Assigned task: Copy out each line of the data holding "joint".

Available data:
★ ★ ★ ★ ★
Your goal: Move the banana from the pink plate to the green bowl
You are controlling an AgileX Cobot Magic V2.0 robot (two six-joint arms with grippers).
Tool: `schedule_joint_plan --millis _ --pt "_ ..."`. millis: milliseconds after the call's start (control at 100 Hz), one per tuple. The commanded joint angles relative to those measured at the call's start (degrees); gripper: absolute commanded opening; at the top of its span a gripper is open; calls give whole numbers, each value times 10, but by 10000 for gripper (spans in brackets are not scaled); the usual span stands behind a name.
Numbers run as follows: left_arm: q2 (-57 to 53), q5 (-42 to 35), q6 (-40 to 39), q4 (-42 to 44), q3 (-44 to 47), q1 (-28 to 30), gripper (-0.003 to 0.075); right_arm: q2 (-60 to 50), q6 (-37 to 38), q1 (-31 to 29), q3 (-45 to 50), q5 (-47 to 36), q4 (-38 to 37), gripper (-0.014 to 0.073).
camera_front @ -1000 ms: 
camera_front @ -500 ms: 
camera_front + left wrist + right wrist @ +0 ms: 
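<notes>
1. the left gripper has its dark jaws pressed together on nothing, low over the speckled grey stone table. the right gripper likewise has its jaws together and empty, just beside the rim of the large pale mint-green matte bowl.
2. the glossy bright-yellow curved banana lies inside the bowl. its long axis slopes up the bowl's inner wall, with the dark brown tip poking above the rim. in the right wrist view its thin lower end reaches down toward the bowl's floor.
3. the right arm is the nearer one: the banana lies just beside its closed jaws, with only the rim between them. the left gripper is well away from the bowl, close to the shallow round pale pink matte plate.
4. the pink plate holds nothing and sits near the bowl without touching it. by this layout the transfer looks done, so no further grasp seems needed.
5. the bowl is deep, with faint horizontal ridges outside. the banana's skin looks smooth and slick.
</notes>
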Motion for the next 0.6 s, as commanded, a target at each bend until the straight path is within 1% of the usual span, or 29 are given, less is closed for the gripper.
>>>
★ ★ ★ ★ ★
Response to the exercise:
You are controlling an AgileX Cobot Magic V2.0 robot (two six-joint arms with grippers).
Tool: `schedule_joint_plan --millis _ --pt "_ ..."`. millis: milliseconds after the call's start (control at 100 Hz), one per tuple. The commanded joint angles relative to those measured at the call's start (degrees); gripper: absolute commanded opening; at the top of its span a gripper is open; calls give whole numbers, each value times 10, but by 10000 for gripper (spans in brackets are not scaled); the usual span stands behind a name.

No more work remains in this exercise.